One of countless examples is SolarCity, founded by Lyndon and Peter Rive, two brothers who previously started a software company they sold to Dell. The Silicon Valley company became a fast-growing phenomenon by creating a residential solar purchasing program that encouraged neighbors to join together to receive special group pricing incentives on solar installations.

It's a classic dot-com play: Break through the barriers of the incumbent business mind-set, in this case by using the power of human networks to do viral marketing on the company's behalf, thereby short-circuiting the marketing and sales cycles. SolarCity has attracted major investors, including Elon Musk, the brains behind PayPal.

And then there's Sungevity, another solar company, this one founded by two brothers-in-arms, Danny Kennedy and J.P. Ross, both ex-Greenpeace activists turned solar entrepreneurs. Their company similarly brings dot-com smarts to the relatively staid world of solar energy. It works like this: Simply enter your address on Sungevity's Web site. Within 24 hours (more or less), you'll get a complete analysis of your home's solar potential, including a proposal for three different types of solar systems and a picture of what your house will look like with each. You'll also get complete financial analyses of the three systems, a contract, and all the paperwork.

All this used to take at least two site visits, usually over several weeks. Sungevity uses Web and mapping technology (similar to Google Earth) to calculate your home's solar profile -- how much sunlight it gets, whether that sunlight is shaded in ways that negatively affect its exposure to the sun, and other factors -- and automates a heretofore heavily manual, paper-based process. Such a smart, automated system seems like a no-brainer -- but then again, no one has done it previously.

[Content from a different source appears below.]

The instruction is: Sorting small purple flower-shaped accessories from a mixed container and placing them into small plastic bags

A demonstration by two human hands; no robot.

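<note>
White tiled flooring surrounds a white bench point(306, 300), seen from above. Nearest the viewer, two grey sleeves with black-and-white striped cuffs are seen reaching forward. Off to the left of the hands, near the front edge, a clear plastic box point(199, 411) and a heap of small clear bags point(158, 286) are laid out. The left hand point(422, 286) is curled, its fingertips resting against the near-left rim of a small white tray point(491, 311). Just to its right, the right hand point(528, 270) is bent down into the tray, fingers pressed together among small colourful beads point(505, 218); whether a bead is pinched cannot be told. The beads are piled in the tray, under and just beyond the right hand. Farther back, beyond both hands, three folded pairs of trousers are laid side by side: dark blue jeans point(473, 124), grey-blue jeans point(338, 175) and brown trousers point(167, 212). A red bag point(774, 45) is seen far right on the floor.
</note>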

Another smart, automated player is mkDesigns, founded by Michelle Kaufman, an architect who previously worked with Frank Gehry and Michael Graves -- renowned architects known for out-of-the-box thinking. The company has created affordable prefabricated green housing that breaks the mold for how people think about either. mkDesigns creates custom homes built in factories, which sounds like an oxymoron but actually makes a lot of sense. By building the core of each home in a controlled factory environment, the company is able to reduce costs, improve quality, and take advantage of economies of scale. On site, the homes are customized -- they can be one story or many, small or large, even sizable multifamily structures. You'd never know their factory origins.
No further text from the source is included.